Ele votou, ainda, pela legalidade da distribuição automática das delações da JBS à sua relatoria, dizendo que também está à frente do processo sobre pagamento de propina para liberação de recursos do FI-FGTS, delatado pelo ex-vice-presidente da Caixa Econômica Federal Fábio Cleto e que envolve empresas do grupo JBS. "Neste ponto, não há dúvida que há conexidade evidente [entre os dois processos]", afirmou. Fachin lembrou que, quando considera não haver relação com outros processos dos quais é relator, ele tem solicitado a redistribuição. Foi o caso do inquérito contra o senador afastado Aécio Neves (PSDB-MG) - Marco Aurélio acabou sorteado.

Em seguida, Moraes votou no mesmo sentido de Fachin - ele já havia anunciado a interlocutores, no intervalo, que seu posicionamento seria "surpreendente". Para o ministro, o mais novo membro da Corte, não é possível avaliar, no momento da delação, se os donos da JBS eram os líderes da organização criminosa - caso isso fique comprovado no futuro, destacou, o "perdão" aos crimes cometidos pelos empresários deverá ser revisto. "No momento em que o relator analisou a homologação, nem ele, nem o procurador da República têm elementos (para essa análise), porque a investigação ainda está no início", sustentou.

Enquanto lia suas conclusões, Moraes foi interrompido dezenas de vezes por outros colegas do plenário. Gilmar, por exemplo, interveio para criticar a PGR - segundo ele, Janot tem atuado para legislar. Ele citou acordos que suspendem o prazo prescricional de um crime, sem a devida base legal. "Algo assim poderia ter sido homologado?", questionou, em pergunta retórica.

Marco Aurélio também se manifestou, afirmando que "a delação é simples depoimento, que será considerado na hora devida". Para ele, o ato da homologação é "meramente formal", sendo que os termos do acordo serão avaliados, no futuro, pelo órgão julgador - seja a turma ou o plenário do STF. Já para Fux, o tribunal analisará a eficácia da delação - ou seja, se o conteúdo narrado se comprovou - na hora da sentença, mas a avaliação sobre os termos cabe ao relator na hora da homologação. Seria nesse momento, disse, que o acordo deveria ser anulado ou alterado caso o delator fosse o líder da quadrilha.

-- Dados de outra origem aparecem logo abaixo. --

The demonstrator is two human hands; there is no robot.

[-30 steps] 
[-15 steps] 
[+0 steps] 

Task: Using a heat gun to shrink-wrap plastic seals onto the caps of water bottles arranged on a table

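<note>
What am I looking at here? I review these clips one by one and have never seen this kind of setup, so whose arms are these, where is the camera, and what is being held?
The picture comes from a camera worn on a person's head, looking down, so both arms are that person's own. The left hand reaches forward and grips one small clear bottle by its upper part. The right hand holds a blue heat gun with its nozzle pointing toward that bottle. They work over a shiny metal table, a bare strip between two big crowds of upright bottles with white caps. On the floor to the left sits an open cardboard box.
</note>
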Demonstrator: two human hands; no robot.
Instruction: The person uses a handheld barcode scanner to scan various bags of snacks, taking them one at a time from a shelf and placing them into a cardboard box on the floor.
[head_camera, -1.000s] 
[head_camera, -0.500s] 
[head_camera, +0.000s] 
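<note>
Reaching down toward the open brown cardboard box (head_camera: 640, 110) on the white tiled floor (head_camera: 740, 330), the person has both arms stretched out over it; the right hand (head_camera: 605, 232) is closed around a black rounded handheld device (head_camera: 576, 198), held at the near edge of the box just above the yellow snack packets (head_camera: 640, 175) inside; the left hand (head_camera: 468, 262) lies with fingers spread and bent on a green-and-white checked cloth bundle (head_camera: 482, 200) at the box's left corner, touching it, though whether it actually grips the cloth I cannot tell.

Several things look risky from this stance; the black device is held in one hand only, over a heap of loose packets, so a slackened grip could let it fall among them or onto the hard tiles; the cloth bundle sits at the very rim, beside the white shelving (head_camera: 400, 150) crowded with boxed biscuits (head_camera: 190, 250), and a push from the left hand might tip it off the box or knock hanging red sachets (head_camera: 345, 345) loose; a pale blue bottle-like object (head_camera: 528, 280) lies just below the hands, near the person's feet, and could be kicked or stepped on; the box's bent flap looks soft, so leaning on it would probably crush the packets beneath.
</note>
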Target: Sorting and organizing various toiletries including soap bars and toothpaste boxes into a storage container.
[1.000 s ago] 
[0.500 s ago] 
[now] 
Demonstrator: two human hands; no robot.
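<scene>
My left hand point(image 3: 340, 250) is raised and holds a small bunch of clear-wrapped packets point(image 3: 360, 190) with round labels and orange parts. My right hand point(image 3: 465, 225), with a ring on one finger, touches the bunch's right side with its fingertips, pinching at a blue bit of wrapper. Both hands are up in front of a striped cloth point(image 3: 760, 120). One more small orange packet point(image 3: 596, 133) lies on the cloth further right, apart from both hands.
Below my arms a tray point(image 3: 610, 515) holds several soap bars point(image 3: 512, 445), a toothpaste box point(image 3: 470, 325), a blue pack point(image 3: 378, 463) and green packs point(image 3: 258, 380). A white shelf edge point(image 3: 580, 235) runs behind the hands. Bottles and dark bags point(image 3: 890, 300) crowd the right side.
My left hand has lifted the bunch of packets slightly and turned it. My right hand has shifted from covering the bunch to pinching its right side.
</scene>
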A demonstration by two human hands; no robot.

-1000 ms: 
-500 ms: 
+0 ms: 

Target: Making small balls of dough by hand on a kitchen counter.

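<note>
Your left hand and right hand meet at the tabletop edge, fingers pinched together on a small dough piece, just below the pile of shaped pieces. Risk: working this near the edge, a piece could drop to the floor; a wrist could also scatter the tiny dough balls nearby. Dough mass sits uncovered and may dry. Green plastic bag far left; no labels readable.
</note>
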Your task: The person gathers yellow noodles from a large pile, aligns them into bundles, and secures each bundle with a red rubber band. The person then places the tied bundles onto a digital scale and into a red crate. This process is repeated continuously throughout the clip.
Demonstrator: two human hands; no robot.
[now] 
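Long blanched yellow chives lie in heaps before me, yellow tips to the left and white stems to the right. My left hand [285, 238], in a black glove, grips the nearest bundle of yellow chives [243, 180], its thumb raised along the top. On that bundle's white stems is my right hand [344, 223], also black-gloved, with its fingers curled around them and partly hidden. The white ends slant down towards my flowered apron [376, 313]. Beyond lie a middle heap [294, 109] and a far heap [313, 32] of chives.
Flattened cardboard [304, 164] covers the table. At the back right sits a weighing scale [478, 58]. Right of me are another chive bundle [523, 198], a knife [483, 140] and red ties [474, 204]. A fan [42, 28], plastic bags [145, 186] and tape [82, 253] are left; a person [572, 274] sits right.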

O decano Celso de Mello também interrompeu o voto de Moraes para defender que a homologação é ato monocrático do ministro, não dependendo de aval do plenário ou da turma. Antes do julgamento, ele avaliou que, como a validação ou a anulação das delações da JBS é uma questão polêmica, o plenário do tribunal pode ficar dividido.

Celso de Mello defendeu que há uma série de questões jurídicas extremamente relevantes que precisam ser analisadas sobre o instituto da delação. "O primeiro consiste na definição de limites e da extensão dos poderes do relator na homologação, aquela fase inicial do procedimento", disse, ressaltando que o instrumento "não está ameaçado" e que "tem se revelado eficaz no combate à criminalidade, notadamente a do colarinho branco e as que afrontam o sistema financeiro nacional. "Penso que o STF deva estabelecer uma interpretação que privilegie o instituto, mas que jamais obstrua sua incidência", afirmou.

 

 

 

Valor econômico, v. 17, n. 4281, 22/06/2017. Política, p. A9.